▸ Instructions to follow
Within the records below, filter for lines carrying the word "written" and copy them.

▸ Given entries
———
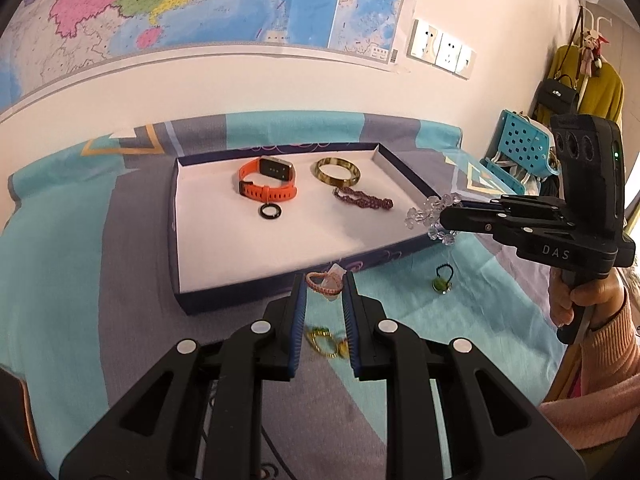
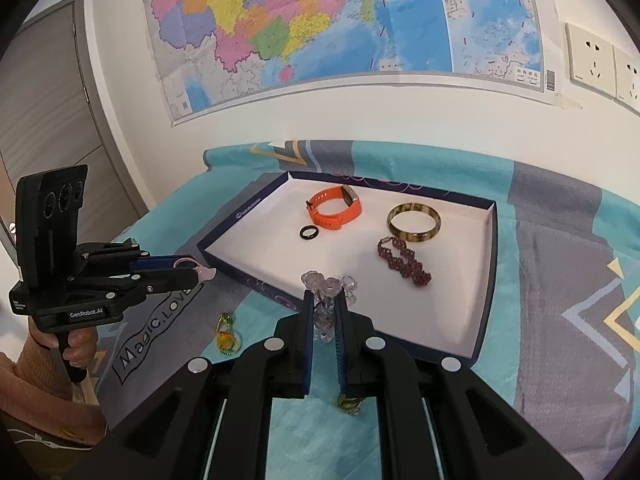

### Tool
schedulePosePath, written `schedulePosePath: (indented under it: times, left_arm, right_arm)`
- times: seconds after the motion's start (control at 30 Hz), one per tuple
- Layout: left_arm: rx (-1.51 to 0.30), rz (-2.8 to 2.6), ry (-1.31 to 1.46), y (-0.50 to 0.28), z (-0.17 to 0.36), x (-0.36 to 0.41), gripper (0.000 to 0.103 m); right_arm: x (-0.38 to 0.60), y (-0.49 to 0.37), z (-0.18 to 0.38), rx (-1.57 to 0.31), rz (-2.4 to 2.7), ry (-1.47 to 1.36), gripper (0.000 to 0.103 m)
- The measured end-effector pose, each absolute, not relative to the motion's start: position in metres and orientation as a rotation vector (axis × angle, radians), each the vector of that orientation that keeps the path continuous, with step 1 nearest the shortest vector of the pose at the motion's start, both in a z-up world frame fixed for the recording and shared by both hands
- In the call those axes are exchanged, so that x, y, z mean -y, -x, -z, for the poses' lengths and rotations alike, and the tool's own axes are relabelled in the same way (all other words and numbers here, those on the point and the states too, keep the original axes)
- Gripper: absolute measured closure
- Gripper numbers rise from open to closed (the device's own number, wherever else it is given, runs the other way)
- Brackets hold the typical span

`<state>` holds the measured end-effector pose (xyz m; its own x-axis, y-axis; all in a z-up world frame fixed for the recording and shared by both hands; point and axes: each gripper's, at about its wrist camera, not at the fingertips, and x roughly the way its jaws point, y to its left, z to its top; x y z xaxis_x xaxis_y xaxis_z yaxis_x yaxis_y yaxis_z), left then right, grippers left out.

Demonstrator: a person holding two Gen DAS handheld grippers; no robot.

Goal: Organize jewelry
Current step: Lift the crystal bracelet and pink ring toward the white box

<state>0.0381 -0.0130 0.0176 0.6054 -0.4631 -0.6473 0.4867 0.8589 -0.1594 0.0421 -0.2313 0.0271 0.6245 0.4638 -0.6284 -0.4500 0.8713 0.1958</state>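
Note:
A shallow dark-blue box tray (image 1: 208,264) (image 2: 460,320) with a white floor lies on the cloth. In it are an orange watch (image 1: 267,184) (image 2: 334,210), a small black ring (image 1: 269,211) (image 2: 308,232), a brown-gold bangle (image 1: 337,171) (image 2: 414,220) and a maroon beaded bracelet (image 1: 362,199) (image 2: 404,261). My left gripper (image 1: 323,285) (image 2: 198,271) is shut on a pink braided bracelet (image 1: 322,283) just in front of the tray's near wall. My right gripper (image 2: 325,300) (image 1: 442,220) is shut on a clear crystal bead bracelet (image 2: 329,286) (image 1: 428,210) at the tray's edge.
On the teal and grey cloth (image 1: 60,280) lie a green-yellow bracelet (image 1: 326,342) (image 2: 226,332) and a small green ring with a black loop (image 1: 441,280) (image 2: 348,403). A wall with a map stands behind. A blue perforated basket (image 1: 516,144) is at the far right.

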Motion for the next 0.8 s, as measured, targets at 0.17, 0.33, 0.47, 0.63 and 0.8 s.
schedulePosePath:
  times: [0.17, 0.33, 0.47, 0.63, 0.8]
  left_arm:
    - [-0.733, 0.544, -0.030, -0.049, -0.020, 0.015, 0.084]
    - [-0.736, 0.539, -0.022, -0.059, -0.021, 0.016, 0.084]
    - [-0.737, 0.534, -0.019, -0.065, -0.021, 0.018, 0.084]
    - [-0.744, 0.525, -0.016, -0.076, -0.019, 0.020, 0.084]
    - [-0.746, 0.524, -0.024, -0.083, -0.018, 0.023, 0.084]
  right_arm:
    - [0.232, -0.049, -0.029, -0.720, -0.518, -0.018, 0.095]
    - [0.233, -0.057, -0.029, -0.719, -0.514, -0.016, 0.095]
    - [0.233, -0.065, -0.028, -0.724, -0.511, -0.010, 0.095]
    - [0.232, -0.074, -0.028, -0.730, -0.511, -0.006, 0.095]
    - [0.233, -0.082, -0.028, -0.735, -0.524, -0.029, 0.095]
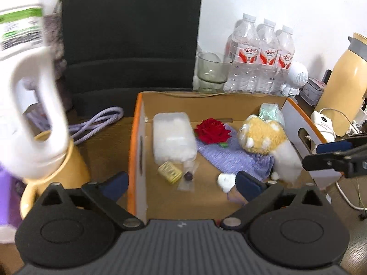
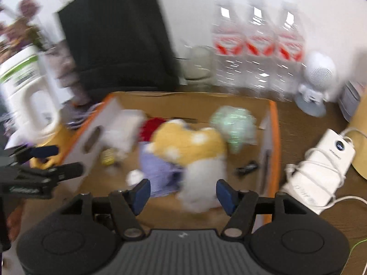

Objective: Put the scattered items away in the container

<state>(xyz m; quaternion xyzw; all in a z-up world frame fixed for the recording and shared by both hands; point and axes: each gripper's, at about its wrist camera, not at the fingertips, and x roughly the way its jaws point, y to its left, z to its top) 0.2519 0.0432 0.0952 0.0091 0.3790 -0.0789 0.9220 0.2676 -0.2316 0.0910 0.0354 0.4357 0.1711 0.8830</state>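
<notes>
The cardboard box (image 1: 137,137) with orange edges holds a clear plastic case (image 1: 173,137), a red fabric rose (image 1: 212,130), a purple cloth (image 1: 231,158), a yellow-and-white plush toy (image 1: 263,135), a mint bag (image 1: 270,112), a small yellow packet (image 1: 169,171) and a bagged dark bead (image 1: 188,176). My left gripper (image 1: 183,183) is open and empty above the box's near left wall. My right gripper (image 2: 183,193) is open and empty over the near edge of the box (image 2: 274,137), just in front of the plush toy (image 2: 195,146). The right wrist view is blurred.
A white jug (image 1: 34,114) and a yellow mug (image 1: 62,174) stand left of the box. A black monitor (image 1: 130,32), a glass (image 1: 213,71), three water bottles (image 1: 261,57) and a white speaker (image 1: 297,75) are behind. A yellow kettle (image 1: 344,84) and white charger (image 2: 321,165) lie right.
</notes>
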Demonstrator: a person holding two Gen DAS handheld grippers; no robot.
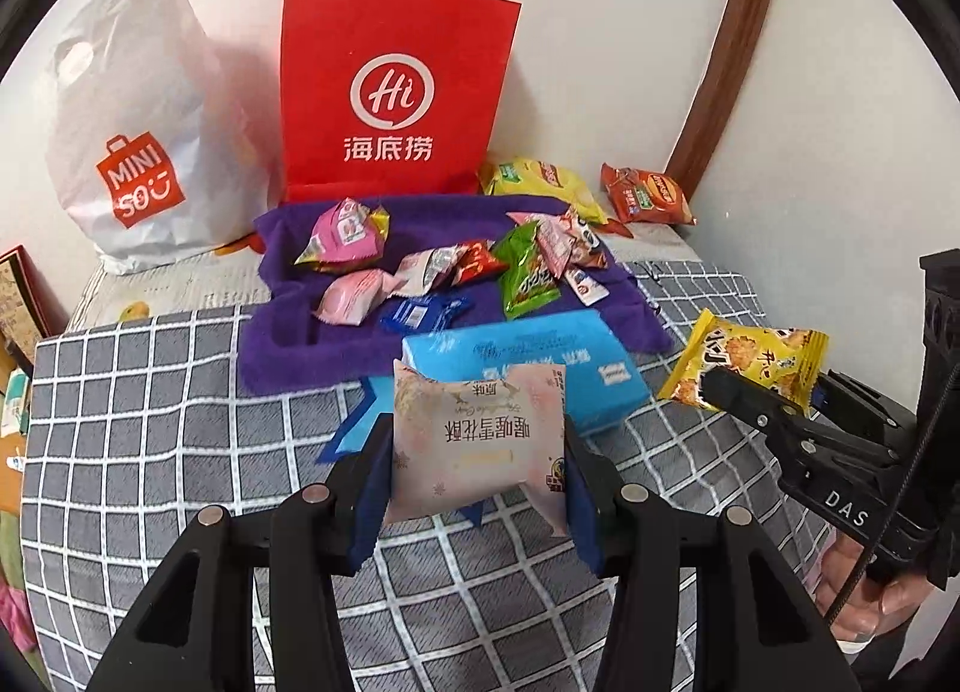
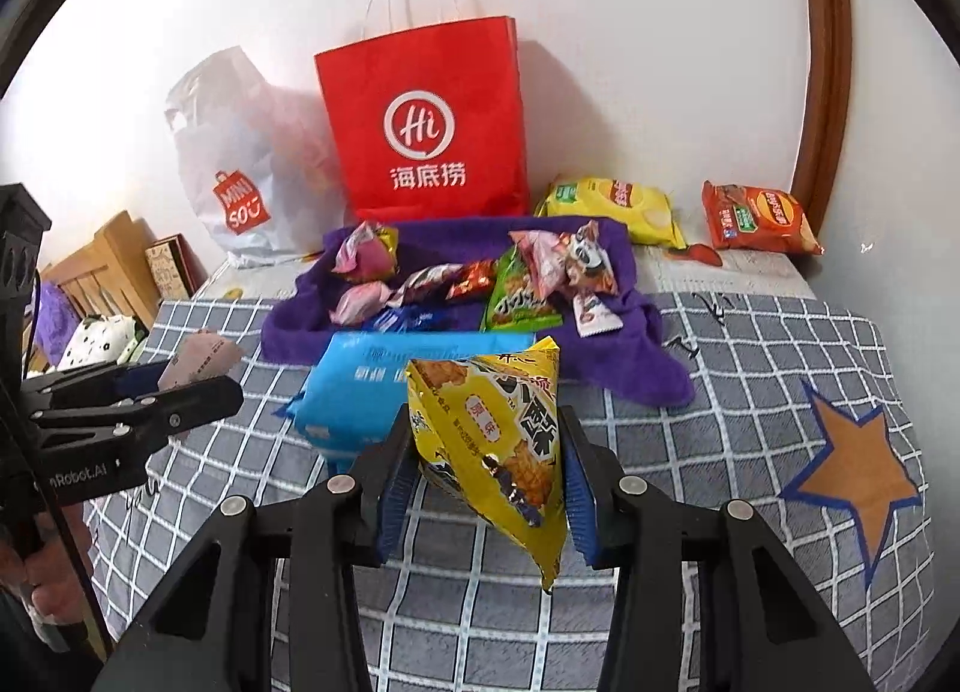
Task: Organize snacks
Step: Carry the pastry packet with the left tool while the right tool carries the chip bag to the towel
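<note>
My left gripper [image 1: 477,464] is shut on a pale pink snack packet [image 1: 480,440], held above the checked blanket [image 1: 150,422]. My right gripper [image 2: 487,452] is shut on a yellow snack packet [image 2: 498,440], also lifted off the bed; it shows in the left wrist view too, as the yellow packet [image 1: 750,362]. Ahead lies a purple towel [image 1: 300,344] with several small wrapped snacks [image 1: 420,272] on it. A blue tissue pack [image 1: 540,368] rests at the towel's near edge. A red paper bag [image 1: 390,92] stands behind against the wall.
A white plastic bag [image 1: 144,152] sits left of the red bag. Yellow chips [image 2: 612,206] and orange chips [image 2: 756,218] lie at the back right by a brown door frame [image 2: 828,62]. A hand [image 1: 870,590] holds the right gripper. Wooden furniture [image 2: 108,266] stands left.
</note>
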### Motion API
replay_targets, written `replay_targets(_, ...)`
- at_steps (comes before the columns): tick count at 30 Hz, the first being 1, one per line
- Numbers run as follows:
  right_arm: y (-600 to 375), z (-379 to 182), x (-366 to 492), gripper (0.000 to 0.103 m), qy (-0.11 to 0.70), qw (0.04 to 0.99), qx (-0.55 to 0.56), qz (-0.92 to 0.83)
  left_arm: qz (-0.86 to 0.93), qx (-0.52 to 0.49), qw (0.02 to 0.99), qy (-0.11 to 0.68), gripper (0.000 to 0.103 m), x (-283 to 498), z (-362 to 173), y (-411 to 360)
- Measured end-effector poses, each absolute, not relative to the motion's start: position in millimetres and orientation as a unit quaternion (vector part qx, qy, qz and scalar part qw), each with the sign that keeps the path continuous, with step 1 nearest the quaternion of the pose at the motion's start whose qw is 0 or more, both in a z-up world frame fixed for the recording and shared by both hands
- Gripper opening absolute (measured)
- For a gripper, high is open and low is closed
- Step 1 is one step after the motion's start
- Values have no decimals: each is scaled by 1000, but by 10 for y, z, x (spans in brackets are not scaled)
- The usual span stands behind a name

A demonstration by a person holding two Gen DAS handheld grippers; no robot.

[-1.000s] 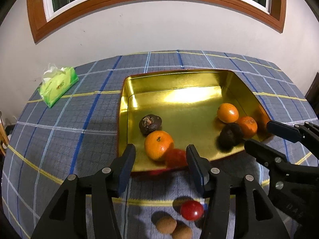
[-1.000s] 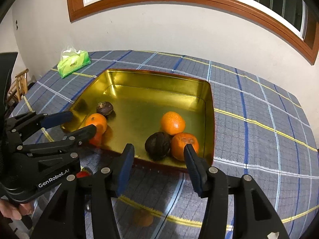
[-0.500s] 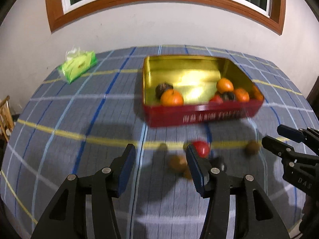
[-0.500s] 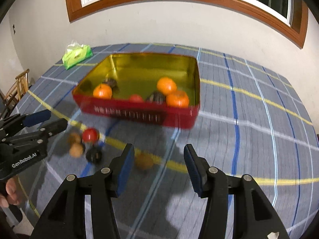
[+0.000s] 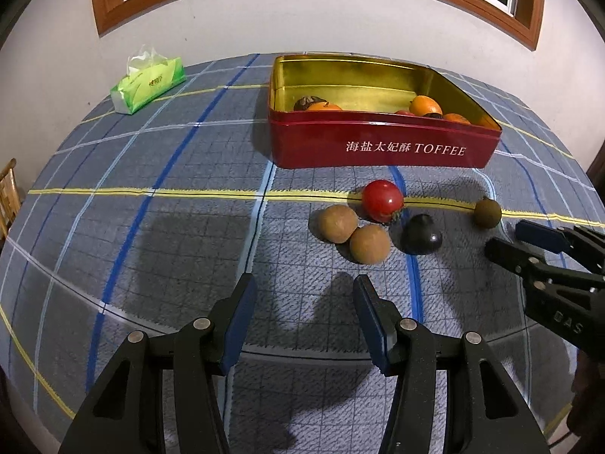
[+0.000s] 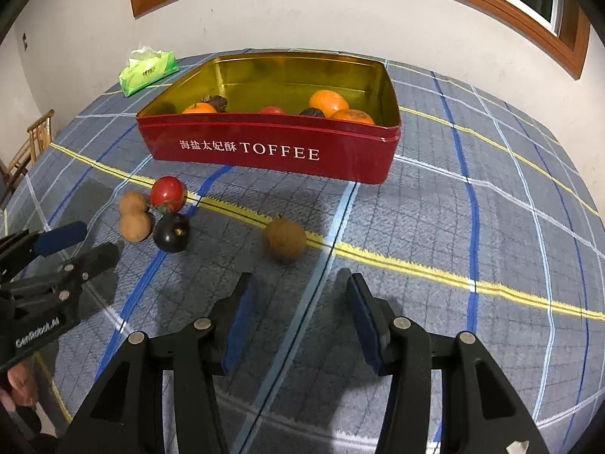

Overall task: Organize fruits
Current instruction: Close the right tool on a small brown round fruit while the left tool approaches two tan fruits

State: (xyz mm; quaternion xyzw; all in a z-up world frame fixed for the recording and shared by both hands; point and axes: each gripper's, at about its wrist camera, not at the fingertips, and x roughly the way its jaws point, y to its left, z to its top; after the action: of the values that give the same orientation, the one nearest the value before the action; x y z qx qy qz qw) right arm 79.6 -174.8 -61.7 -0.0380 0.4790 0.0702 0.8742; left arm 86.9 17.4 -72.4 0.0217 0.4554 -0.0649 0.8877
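A red toffee tin point(image 5: 382, 147) point(image 6: 264, 149) with a gold inside holds oranges point(image 6: 328, 102), dark fruits and a red one. On the cloth in front of it lie a red tomato point(image 5: 382, 200) point(image 6: 168, 193), two brown round fruits point(image 5: 369, 244) point(image 6: 134, 226), a dark plum point(image 5: 421, 234) point(image 6: 172, 232) and a lone brown fruit point(image 5: 487, 212) point(image 6: 284, 240). My left gripper point(image 5: 304, 317) hovers open and empty, short of the cluster. My right gripper point(image 6: 297, 312) is empty, its jaws closing slightly, just short of the lone brown fruit.
A green tissue pack point(image 5: 147, 83) point(image 6: 148, 70) lies at the far left of the checked tablecloth point(image 5: 151, 227). A wooden chair point(image 6: 30, 147) stands past the table's left edge. A wall with a wood-framed window rises behind.
Both grippers have pulled back from over the tin and dropped lower; the tin's red front wall and the loose fruits in front of it now show fully.
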Motion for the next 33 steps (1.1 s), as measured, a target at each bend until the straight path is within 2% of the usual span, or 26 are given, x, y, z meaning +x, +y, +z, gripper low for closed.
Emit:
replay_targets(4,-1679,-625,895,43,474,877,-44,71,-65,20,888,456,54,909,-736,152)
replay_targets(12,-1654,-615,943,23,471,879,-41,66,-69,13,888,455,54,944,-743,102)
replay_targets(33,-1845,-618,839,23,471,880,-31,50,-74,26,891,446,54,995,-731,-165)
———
▸ Response to this exercise
schedulePosePath, written `schedulePosePath: (indented under it: times, left_arm, right_arm)`
replay_targets, written `replay_targets(_, ...)`

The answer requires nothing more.